У Эмили на секунду перехватило дыхание.
— И он у вас есть? — спросила она очень осторожно.
Его улыбка стала шире.
— Не всегда. Но я думаю, что на этот раз он у меня есть.
— Вы делаете мне предложение, Джордж? — Она внимательно всмотрелась в него.
— А вы не догадываетесь?
— Мне бы хотелось увериться в этом. Было бы очень глупо ошибиться в столь важном деле.
— Я делаю вам предложение? — Эшворд превратил это в вопрос выражением глаз. Казалось, он очень волнуется и ее ответ очень важен для него.

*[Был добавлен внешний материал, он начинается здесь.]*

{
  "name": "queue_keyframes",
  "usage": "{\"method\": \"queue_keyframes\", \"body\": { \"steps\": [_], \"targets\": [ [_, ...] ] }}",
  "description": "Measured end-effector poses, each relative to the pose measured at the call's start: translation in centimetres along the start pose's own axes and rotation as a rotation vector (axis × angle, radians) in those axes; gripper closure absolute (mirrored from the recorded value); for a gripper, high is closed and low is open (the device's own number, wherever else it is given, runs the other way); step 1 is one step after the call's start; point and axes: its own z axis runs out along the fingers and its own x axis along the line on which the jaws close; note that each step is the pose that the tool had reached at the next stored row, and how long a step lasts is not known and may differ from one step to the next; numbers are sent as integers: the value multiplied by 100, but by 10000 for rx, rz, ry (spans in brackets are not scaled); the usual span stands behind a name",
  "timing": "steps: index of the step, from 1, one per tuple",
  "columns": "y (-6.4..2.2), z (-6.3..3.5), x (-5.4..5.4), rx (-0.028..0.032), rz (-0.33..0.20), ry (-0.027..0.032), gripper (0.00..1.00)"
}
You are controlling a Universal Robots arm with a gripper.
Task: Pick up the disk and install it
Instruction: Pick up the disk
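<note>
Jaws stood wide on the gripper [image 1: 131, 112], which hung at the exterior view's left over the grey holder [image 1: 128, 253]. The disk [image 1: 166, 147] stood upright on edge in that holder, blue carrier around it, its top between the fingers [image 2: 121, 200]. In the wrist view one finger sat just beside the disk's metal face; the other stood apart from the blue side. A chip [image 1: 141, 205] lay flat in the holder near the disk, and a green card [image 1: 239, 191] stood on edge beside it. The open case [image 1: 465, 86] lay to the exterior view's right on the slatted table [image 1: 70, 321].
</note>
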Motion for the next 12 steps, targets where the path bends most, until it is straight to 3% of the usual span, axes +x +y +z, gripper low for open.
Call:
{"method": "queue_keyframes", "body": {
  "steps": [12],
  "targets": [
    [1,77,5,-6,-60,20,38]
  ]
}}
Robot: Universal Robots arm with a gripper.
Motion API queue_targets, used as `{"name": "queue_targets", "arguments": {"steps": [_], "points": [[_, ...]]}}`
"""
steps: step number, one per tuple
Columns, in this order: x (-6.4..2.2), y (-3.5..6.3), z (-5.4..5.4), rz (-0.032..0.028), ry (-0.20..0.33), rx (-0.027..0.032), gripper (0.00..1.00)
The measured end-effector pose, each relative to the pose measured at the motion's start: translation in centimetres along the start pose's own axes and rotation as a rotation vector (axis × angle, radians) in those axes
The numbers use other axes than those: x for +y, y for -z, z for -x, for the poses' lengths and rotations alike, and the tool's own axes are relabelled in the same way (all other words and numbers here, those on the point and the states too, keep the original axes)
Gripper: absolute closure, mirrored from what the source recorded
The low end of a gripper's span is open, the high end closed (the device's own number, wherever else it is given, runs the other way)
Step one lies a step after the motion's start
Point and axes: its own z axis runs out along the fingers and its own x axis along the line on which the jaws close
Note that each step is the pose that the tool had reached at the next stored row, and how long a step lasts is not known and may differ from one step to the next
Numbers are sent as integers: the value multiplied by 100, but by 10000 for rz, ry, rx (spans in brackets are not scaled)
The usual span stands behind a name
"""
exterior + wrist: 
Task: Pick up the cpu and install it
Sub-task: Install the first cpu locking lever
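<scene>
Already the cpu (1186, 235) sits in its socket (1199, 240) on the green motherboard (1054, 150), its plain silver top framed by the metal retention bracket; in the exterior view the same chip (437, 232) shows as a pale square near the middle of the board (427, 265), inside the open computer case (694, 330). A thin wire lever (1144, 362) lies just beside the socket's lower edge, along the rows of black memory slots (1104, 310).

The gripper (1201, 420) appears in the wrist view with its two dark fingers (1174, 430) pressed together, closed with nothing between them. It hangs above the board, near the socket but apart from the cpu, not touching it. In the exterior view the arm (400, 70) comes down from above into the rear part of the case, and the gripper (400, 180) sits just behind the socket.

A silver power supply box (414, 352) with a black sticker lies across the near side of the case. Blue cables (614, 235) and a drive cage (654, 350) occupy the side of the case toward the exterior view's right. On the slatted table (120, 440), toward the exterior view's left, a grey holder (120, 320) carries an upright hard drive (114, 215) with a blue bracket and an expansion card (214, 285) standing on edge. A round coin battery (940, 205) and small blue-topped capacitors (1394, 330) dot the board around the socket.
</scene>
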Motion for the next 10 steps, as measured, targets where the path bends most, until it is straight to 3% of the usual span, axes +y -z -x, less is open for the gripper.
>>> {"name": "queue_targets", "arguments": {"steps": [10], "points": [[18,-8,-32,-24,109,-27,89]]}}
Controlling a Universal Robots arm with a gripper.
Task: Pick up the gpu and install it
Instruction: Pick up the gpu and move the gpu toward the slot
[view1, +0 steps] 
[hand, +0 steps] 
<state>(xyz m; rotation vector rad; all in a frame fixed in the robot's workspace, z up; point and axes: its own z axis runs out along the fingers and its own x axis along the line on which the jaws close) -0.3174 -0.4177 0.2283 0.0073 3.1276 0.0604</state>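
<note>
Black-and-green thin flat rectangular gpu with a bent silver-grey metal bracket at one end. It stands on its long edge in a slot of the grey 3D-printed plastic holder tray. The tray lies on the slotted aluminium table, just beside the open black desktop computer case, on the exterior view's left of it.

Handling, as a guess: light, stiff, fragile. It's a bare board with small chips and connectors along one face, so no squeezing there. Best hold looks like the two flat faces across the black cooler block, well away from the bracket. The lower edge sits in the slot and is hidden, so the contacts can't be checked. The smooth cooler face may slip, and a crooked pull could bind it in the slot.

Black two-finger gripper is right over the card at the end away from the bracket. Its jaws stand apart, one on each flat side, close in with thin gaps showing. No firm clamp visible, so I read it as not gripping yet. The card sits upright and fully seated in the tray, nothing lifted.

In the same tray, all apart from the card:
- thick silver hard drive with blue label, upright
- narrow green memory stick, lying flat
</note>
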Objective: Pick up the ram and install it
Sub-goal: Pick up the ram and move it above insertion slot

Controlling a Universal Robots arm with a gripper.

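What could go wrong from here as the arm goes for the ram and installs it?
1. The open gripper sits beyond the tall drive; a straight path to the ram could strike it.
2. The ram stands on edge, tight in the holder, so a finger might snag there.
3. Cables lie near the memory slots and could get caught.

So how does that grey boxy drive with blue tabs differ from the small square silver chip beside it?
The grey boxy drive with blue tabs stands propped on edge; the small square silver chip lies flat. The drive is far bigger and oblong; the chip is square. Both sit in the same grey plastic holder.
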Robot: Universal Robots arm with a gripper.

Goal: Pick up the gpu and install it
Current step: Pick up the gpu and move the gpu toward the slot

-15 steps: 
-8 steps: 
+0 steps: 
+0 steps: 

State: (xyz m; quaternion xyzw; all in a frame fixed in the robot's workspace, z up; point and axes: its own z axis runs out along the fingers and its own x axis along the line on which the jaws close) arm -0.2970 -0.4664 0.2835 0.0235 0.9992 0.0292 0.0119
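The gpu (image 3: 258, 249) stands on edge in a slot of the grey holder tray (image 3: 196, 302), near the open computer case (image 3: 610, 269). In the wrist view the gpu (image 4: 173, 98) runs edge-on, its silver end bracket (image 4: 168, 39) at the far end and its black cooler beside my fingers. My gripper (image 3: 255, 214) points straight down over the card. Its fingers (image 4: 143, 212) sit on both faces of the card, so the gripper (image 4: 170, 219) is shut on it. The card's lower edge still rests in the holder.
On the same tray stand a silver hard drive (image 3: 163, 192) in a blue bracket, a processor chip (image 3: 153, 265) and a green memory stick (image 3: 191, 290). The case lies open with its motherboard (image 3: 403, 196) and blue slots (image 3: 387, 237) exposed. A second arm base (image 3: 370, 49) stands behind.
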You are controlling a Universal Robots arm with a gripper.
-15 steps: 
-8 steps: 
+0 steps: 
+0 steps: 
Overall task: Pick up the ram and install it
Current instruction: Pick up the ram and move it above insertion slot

Он нравился ей даже больше, чем она думала.
— Для меня это будет большая честь, — сказала Эмили. — И я принимаю ваше предложение. Вам лучше поговорить с папой через несколько недель. Когда настанет более подходящее для этого время.
— Конечно, я поговорю с ним. — Джордж встал. — И постараюсь, чтобы он нашел мое предложение приемлемым. Теперь мне лучше уйти, чтобы соблюсти приличия. Спокойной ночи, Эмили. Моя дорогая…
В этот вечер Эдвард решил, что не будет больше требовать от Кэролайн пытаться умиротворять бабушку или подстраиваться под ее капризный характер и плохое настроение. Мэддок отправился к Сюзанне с посланием, что при первой возможности бабушка со всей необходимой одеждой и аксессуарами будет отправлена к ней. И они не ожидают ее возвращения до тех пор, пока не оправятся после тяжелой утраты. Конечно, для Сюзанны приезд бабушки не будет большим удовольствием, однако это одна из неизбежных тягот семейной жизни, и она должна помогать своим близким.
Бабушка жаловалась на свою горькую судьбу и даже пыталась падать в обморок, но никому не было до нее никакого дела. Эмили пребывала в своем собственном мире. Эдвард и Кэролайн, казалось, наконец-то пришли к согласию относительно миссис Этвуд. В один из предыдущих вечеров они долго беседовали, и Кэролайн узнала много нового не только об Эдварде, но также об одиночестве, о чувстве исключенности из круга близких людей, а также о себе. Между ними снова возникло взаимопонимание, а также много новых тем для разговора.
Доминик впервые не прибегал к обычной дипломатии, а Шарлотта не была намерена церемониться. Поэтому на следующее утро Кэролайн и Эмили помогли бабушке упаковаться и в десять часов посадили ее в экипаж для переезда к Сюзанне.